前言
大家好,我是明哥!
本片博文是“大数据问题排查系列”之一,我们首先会聊聊一个问题的现象原因和解决方法,然后给出 HDFS FileSystem API 常见的两种使用方式,最后来看下 HDFS 源码中是如何根据用户的配置文件创建对应的 FileSystem 对象实例的。
以下是正文。
从一个报错聊起
- 问题现象:某 JAVA 作业需要读取 HDFS 文件系统中的文件,作业提交后报错如下:
java.io.IOException: No FileSystem for scheme: hdfs at org.apache.hadoop.fs.FileSystem.getFileSystemClass(FileSystem.java:2584) at org.apache.hadoop.fs.FileSystem.createFileSystem(FileSystem.java:2591)

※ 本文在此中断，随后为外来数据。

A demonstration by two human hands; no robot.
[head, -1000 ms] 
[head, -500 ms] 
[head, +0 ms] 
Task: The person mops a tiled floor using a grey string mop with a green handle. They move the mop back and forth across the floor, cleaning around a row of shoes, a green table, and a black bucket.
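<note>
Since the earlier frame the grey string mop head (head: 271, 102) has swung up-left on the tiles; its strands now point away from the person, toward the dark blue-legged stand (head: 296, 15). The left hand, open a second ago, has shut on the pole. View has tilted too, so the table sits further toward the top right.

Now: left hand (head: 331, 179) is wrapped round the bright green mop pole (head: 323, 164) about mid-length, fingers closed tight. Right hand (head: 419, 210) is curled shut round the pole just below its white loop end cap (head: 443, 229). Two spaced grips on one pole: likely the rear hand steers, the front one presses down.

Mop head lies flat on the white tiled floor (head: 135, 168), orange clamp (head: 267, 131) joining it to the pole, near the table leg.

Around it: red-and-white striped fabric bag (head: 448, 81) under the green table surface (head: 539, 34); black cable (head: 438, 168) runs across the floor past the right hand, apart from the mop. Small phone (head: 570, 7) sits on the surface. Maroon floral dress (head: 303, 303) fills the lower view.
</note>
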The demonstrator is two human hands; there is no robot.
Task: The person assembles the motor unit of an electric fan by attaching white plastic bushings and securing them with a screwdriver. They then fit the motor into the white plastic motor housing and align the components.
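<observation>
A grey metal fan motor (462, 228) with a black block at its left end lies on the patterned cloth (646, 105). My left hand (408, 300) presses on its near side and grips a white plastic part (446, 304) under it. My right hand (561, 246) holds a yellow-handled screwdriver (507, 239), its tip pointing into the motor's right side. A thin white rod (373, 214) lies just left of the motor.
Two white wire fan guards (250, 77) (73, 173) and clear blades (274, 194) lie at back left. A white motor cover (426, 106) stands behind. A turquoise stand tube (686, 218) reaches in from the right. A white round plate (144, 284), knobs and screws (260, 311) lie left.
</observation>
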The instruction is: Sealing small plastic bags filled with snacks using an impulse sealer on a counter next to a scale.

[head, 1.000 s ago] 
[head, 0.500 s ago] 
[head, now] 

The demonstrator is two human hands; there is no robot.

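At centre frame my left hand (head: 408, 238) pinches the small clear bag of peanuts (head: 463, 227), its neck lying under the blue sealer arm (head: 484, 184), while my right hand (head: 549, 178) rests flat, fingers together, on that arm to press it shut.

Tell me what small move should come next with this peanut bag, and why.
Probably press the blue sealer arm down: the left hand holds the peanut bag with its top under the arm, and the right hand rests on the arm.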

- 问题原因:类加载路径上缺少 hdfs 相关 Jar包 hadoop-hdfs-*.jar,导致org.apache.hadoop.fs.FileSystem 创建 FileSystem实列 时没有创建 org.apache.hadoop.hdfs.DistributedFileSystem,所以当配置文件中配置 fs.defaultFS 为 hdfs://nameservice1 时,会寻找 hdfs scheme 即org.apache.hadoop.hdfs.DistributedFileSystem,此时自然找不到,就会报上述错误。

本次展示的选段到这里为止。